_GOAL OF THE EXERCISE_
Exactly as written, transcribe the data from its opening line through the line containing "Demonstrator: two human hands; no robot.". Leave every picture out.

(AVAILABLE DATA)

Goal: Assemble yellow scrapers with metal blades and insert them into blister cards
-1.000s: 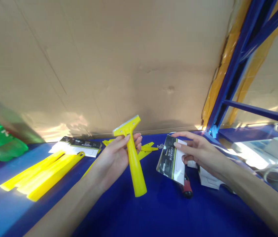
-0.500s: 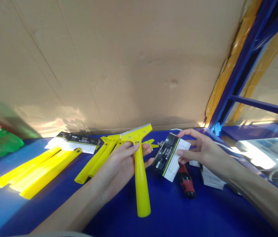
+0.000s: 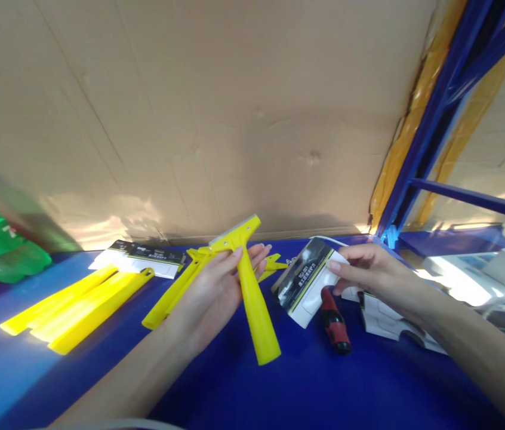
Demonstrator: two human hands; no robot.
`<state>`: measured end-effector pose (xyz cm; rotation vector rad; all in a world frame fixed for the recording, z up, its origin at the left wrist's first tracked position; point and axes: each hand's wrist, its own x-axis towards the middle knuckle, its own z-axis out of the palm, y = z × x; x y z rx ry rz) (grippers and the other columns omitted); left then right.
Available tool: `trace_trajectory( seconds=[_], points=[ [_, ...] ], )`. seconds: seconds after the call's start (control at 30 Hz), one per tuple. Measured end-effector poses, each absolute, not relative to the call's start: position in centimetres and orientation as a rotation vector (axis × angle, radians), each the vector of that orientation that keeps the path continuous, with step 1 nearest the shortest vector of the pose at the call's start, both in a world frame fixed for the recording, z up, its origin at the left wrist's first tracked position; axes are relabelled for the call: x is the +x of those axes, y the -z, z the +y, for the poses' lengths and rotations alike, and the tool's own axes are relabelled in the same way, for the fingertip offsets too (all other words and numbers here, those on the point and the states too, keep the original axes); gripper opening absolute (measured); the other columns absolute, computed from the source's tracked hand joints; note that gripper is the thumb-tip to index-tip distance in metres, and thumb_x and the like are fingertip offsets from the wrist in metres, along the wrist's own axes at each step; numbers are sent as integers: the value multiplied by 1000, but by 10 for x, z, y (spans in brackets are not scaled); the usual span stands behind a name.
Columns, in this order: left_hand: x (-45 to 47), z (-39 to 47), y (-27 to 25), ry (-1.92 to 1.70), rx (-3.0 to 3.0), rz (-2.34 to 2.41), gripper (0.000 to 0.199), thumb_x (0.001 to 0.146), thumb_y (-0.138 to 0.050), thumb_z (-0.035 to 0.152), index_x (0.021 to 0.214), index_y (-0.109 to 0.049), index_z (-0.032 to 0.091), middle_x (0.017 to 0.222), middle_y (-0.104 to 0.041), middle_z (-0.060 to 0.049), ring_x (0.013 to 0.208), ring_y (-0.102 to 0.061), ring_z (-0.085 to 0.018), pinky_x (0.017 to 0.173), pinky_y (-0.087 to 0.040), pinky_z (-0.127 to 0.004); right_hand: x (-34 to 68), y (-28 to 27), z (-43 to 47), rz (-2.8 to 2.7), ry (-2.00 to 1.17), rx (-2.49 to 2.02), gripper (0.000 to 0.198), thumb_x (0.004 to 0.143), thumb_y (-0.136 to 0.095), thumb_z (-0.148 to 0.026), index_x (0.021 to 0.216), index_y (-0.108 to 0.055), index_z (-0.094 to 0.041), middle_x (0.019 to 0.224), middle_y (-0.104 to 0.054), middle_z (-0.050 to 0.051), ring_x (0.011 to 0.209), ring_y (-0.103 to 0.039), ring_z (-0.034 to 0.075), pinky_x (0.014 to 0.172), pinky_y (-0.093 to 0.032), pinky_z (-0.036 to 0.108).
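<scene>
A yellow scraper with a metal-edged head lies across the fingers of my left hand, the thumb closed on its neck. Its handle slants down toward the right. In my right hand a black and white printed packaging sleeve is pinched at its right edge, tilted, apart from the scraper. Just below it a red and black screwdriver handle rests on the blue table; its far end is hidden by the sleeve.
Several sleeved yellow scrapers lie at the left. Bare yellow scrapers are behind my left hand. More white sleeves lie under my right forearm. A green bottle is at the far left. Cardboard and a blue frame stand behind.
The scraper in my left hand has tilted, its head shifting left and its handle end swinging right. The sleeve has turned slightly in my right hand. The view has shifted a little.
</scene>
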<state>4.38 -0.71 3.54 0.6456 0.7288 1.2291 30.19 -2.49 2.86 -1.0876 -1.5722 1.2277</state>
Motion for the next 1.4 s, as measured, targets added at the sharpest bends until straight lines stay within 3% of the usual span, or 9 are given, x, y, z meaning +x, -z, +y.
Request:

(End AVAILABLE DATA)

_THE ANSWER_
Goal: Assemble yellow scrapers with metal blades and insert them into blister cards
-1.000s: 
-0.500s: 
+0.000s: 
Demonstrator: two human hands; no robot.

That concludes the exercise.